_Problem to work on_. Output only the stretch of the listing that starts at the line containing "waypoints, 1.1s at" and ends at the line containing "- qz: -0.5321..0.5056", reproduced exactly with both ends.
____
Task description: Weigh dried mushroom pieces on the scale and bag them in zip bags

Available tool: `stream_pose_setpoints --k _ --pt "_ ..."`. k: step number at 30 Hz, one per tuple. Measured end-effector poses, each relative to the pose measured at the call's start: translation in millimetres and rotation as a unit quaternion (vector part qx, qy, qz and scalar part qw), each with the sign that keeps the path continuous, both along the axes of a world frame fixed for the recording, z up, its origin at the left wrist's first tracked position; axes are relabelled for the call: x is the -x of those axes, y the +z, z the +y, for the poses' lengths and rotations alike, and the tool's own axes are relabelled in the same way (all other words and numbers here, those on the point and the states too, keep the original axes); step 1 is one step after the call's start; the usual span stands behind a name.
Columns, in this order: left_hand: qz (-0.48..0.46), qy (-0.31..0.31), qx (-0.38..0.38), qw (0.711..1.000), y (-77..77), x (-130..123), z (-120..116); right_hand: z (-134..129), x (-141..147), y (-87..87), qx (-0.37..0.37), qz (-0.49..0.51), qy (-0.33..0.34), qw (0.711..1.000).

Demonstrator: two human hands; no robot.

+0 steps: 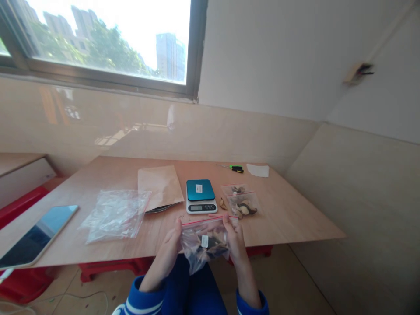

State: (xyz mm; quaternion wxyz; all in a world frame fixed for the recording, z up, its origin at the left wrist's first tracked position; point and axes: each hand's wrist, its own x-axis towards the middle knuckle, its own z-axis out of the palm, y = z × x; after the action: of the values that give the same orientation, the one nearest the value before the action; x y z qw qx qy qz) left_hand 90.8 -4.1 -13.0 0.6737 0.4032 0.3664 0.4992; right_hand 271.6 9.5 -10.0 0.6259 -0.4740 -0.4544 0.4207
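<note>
Between my two hands hangs a clear zip-lock bag with a red seal line along its top, a small white label, and dark and pale dried slices inside. My left hand grips its left top corner, and my right hand pinches the right one. The bag is just off the table's front edge, above my lap. Behind it stands a kitchen scale with a blue top plate. Right of the scale lie a loose dried slice and two more zip-lock bags of dried pieces, partly overlapping.
On the wooden table are a kraft paper pouch, a pile of clear plastic bags, a tablet, screwdrivers and a white paper. Red stools stand underneath. A wall and window are behind.
</note>
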Motion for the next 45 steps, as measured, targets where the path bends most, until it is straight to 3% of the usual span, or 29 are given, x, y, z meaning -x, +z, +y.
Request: stream_pose_setpoints --k 3,6,8,11,16,19,21,25,29,31,34,36,39,42,45 --pt "0.006 -0.02 -0.005 1.0 0.6 3.0 2.3 22.2 -40.6 4.6 0.039 -0.018 -0.03 0.999" --pt "0.06 0.002 -0.025 0.998 6.0 19.2 2.5 59.3 -96.2 8.2 0.047 -0.071 -0.122 0.989" --pt "0.089 0.022 -0.029 0.995 9.7 32.4 1.2 84.3 -128.9 9.8 0.043 -0.202 -0.202 0.957" --pt "0.114 0.049 -0.026 0.992 11.7 48.4 -0.5 106.4 -156.8 13.3 0.046 -0.274 -0.273 0.921" --pt "0.137 0.072 -0.001 0.988 5.2 60.9 3.4 87.5 -149.7 9.3 -0.018 -0.374 -0.366 0.852" --pt "0.147 0.09 0.004 0.985 -0.4 62.4 7.1 69.9 -133.2 -11.6 -0.087 -0.526 -0.31 0.787" --pt "0.149 0.094 0.004 0.984 -3.0 61.6 7.8 69.6 -126.6 -29.1 -0.084 -0.596 -0.268 0.752" --pt "0.152 0.096 0.0 0.984 -5.0 58.9 6.5 95.8 -127.2 -47.7 -0.001 -0.624 -0.282 0.729" --pt "0.168 0.113 -0.017 0.979 -7.4 61.5 9.2 119.6 -114.8 -36.2 -0.001 -0.621 -0.314 0.719" --pt "0.195 0.13 -0.037 0.971 -9.4 66.4 13.4 118.8 -96.0 -28.3 -0.028 -0.641 -0.293 0.709" --pt "0.297 0.18 -0.113 0.931 -10.8 77.4 24.6 106.1 -64.2 -24.7 -0.071 -0.712 -0.181 0.675" --pt "0.395 0.21 -0.191 0.874 -10.8 85.9 36.8 97.7 -50.8 -27.6 -0.071 -0.753 -0.123 0.643" --pt "0.535 0.213 -0.29 0.764 -13.0 98.8 62.2 94.9 -49.0 -33.6 -0.057 -0.776 -0.106 0.619" --pt "0.624 0.136 -0.31 0.705 -21.0 110.9 89.7 104.0 -56.2 -32.7 -0.067 -0.762 -0.108 0.635" --pt "0.66 0.074 -0.29 0.689 -29.6 119.5 109.1 119.6 -52.6 -22.6 -0.077 -0.711 -0.139 0.685"
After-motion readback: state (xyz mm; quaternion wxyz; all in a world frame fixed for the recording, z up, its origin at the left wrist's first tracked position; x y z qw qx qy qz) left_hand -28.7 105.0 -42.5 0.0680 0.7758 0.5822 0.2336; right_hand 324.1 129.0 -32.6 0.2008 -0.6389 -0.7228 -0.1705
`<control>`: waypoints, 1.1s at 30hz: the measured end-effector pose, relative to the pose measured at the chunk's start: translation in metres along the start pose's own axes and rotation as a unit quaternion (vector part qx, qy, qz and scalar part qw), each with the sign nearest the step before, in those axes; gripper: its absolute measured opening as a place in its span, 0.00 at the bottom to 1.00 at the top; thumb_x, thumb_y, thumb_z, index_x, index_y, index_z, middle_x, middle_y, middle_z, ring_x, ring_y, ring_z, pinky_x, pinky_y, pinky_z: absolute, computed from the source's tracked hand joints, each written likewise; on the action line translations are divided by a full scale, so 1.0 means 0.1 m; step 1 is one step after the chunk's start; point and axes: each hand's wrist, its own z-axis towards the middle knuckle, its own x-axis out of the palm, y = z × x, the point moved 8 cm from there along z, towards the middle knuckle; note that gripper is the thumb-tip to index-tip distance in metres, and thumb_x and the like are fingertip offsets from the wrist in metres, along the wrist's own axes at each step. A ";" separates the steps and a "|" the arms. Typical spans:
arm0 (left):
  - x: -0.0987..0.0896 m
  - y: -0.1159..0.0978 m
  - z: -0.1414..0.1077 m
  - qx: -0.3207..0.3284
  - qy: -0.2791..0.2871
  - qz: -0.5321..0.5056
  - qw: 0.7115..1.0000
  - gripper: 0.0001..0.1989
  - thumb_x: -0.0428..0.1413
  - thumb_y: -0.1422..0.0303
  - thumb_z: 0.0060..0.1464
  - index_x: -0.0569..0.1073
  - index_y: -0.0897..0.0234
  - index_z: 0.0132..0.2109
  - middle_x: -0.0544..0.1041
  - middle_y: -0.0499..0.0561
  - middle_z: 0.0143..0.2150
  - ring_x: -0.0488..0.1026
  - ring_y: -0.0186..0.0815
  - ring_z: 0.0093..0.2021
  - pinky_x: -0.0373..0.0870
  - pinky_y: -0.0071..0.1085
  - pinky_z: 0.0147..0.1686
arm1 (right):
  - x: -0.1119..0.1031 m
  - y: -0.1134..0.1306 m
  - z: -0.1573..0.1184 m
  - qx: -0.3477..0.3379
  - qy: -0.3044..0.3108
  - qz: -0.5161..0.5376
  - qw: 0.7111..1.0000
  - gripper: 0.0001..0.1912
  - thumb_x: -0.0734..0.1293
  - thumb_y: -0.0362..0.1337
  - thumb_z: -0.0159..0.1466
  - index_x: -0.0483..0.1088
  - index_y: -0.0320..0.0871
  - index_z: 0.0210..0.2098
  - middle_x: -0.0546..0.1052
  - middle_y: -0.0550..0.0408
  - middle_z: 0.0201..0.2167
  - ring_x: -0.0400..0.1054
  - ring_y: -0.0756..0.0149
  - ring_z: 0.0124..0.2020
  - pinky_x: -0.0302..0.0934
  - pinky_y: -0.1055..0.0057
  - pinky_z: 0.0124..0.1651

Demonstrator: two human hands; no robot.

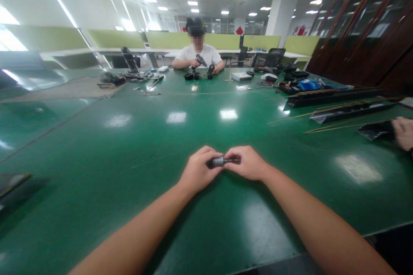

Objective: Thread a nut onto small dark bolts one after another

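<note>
Just above the green tabletop, or resting on it, my two hands meet at one small tool-like piece. My left hand (pixel 197 171) is closed around its grey metallic cylinder (pixel 218 161), thumb and fingers on either side. From the cylinder a thin dark shaft (pixel 229 160) points right, and the fingertips of my right hand (pixel 250 164) pinch it. The cylinder's left end is hidden in my left palm, so its exact kind does not show.
Across the green table (pixel 145 137), a person (pixel 200 53) holds a power drill (pixel 201 60). At right lie black metal channels (pixel 335 96) and thin rods (pixel 290 118); another person's hand (pixel 404 132) touches a channel. Tools and cables (pixel 145 76) lie at the far left.
</note>
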 end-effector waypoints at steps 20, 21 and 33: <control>0.00 0.04 0.00 -0.007 -0.004 0.007 1.000 0.11 0.63 0.69 0.51 0.78 0.60 0.43 0.76 0.52 0.40 0.73 0.37 0.41 0.72 0.32 0.41 | -0.03 -0.03 -0.01 0.008 0.002 -0.019 1.000 0.05 0.71 0.34 0.59 0.77 0.43 0.35 0.79 0.56 0.31 0.71 0.68 0.32 0.60 0.73 0.36; 0.00 0.04 0.00 -0.007 -0.004 0.007 1.000 0.11 0.63 0.69 0.51 0.78 0.60 0.43 0.76 0.53 0.40 0.73 0.37 0.41 0.72 0.32 0.42 | -0.03 -0.03 -0.01 0.008 0.003 -0.018 1.000 0.05 0.71 0.34 0.59 0.77 0.43 0.35 0.79 0.56 0.31 0.71 0.67 0.32 0.60 0.73 0.36; -0.01 0.04 0.00 -0.006 -0.003 0.010 1.000 0.11 0.63 0.70 0.51 0.78 0.61 0.44 0.76 0.52 0.41 0.73 0.37 0.41 0.72 0.32 0.42 | -0.06 -0.04 -0.01 0.013 0.002 -0.011 1.000 0.05 0.71 0.34 0.58 0.78 0.43 0.35 0.80 0.56 0.31 0.72 0.67 0.32 0.62 0.72 0.37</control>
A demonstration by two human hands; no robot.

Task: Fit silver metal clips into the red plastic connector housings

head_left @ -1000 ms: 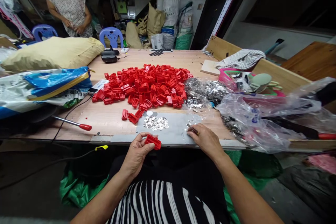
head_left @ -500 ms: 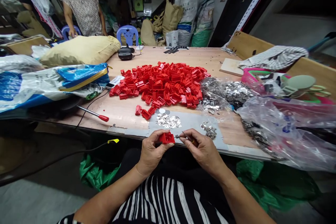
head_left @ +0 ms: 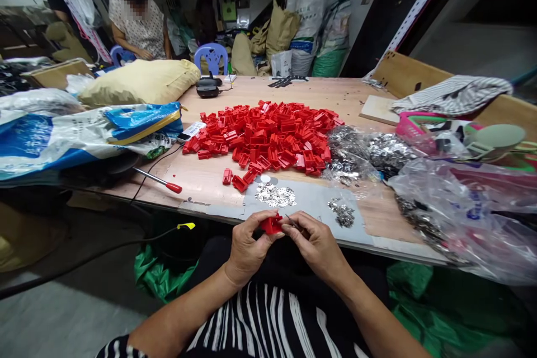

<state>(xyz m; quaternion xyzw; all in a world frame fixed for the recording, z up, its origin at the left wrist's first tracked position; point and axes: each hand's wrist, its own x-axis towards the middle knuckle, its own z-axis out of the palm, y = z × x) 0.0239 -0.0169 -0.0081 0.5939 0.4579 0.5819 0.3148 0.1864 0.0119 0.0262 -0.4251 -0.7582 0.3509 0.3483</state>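
Note:
My left hand pinches a small red plastic housing between thumb and fingers, its hollow side towards me. Right beside it, my right hand is closed around a thin metal-tipped tool, most of it hidden in the palm. The right fingertips touch the housing's edge; any small metal piece between them is hidden. Just beyond the hands, flat shiny metal plates lie on a grey mat. A smaller heap of metal parts lies to their right. Behind spreads a big pile of red housings.
Plastic bags of metal parts and a clear bag lie right. A pink basket stands behind them. At left are a blue-white sack, a red-tipped lever and a stuffed beige sack. Across the table is another person.
My right hand has moved left, bringing the small metal piece in its fingertips up to the red housing. The view has shifted slightly. The other person has bent their head down.

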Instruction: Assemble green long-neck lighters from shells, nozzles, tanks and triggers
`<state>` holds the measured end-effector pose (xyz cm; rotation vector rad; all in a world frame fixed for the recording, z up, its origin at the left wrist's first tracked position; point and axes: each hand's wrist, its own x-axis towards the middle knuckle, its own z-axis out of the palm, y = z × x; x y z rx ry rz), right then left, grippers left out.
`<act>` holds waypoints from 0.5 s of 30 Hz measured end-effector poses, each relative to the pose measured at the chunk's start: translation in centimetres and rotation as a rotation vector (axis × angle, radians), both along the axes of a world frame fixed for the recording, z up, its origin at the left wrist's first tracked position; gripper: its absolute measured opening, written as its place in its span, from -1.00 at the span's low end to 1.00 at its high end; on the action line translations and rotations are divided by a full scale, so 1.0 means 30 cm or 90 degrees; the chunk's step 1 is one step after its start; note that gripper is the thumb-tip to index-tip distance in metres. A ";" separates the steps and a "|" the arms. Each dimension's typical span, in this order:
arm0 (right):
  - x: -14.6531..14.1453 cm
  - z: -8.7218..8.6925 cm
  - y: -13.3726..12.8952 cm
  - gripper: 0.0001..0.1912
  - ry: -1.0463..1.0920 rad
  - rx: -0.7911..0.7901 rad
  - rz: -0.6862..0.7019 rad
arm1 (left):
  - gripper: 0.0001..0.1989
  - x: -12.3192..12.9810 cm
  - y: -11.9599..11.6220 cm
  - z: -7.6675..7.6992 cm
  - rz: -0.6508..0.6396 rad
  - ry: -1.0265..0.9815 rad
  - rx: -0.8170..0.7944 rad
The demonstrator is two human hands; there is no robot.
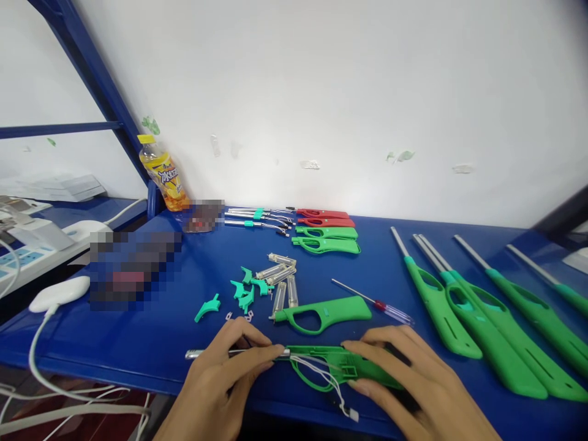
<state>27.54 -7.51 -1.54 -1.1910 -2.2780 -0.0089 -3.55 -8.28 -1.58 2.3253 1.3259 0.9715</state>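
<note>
My left hand (225, 380) pinches a silver lighter tube (195, 354) between thumb and fingers. White wires (324, 369) trail from the tube's right end to a small white-tipped part (353, 415) near the table edge. That tube end lies at the narrow front of an open green lighter shell half (321, 350), inner side up. My right hand (408, 373) grips the shell's handle with thumb and fingers on its two long sides. Just behind lies another green shell half (342, 311). Small turquoise triggers (245, 299) and clear fuel tanks (279, 295) are scattered beyond my left hand.
A screwdriver (381, 306) lies behind my right hand. Several assembled green lighters (441, 312) line the right side. Wired tubes (257, 214), red shells (324, 214) and more green shells (326, 245) rest near the wall. A drink bottle (165, 174) leans at the back left.
</note>
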 end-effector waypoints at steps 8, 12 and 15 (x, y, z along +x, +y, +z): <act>-0.001 -0.003 -0.001 -0.66 0.003 -0.002 -0.002 | -0.59 0.000 0.012 0.001 -0.003 -0.007 -0.040; -0.002 -0.001 0.002 -0.66 0.003 0.005 0.004 | -0.62 0.004 0.014 0.015 -0.006 -0.016 -0.044; 0.000 -0.003 0.004 -0.66 -0.001 0.010 0.004 | -0.62 0.006 0.017 0.026 -0.003 -0.013 -0.047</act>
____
_Solution for this problem_.
`<control>`: waypoints, 1.1s at 30hz: the measured end-effector pose, relative to the pose measured at the chunk's start: translation in metres along the start pose's own axes and rotation as a unit quaternion (vector part qx, qy, qz and scalar part qw), each with the sign nearest the step before, in those axes; gripper: its absolute measured opening as a place in its span, 0.00 at the bottom to 1.00 at the top; thumb_x, thumb_y, thumb_z, index_x, index_y, index_z, middle_x, middle_y, middle_z, ring_x, ring_y, ring_z, pinky_x, pinky_y, pinky_z: absolute, computed from the source's tracked hand joints, each written likewise; on the action line translations are divided by a full scale, so 1.0 means 0.1 m; step 1 is one step after the chunk's start; point and axes: each hand's wrist, its own z-axis towards the middle knuckle, its own x-axis out of the palm, y = z × x, the point moved 8 cm from there along z, towards the middle knuckle; note that gripper is the thumb-tip to index-tip distance in metres, and thumb_x and the like are fingertip offsets from the wrist in metres, along the wrist's own axes at each step. A ";" separates the steps and a "|" the arms. Typical spans:
arm0 (left):
  - x: -0.0987..0.0896 m
  - y: -0.1159..0.0978 m
  - z: -0.1414..0.1077 m
  - qx: -0.3207..0.3284
  - qy: -0.2791..0.2871
  - qz: -0.5321..0.5056

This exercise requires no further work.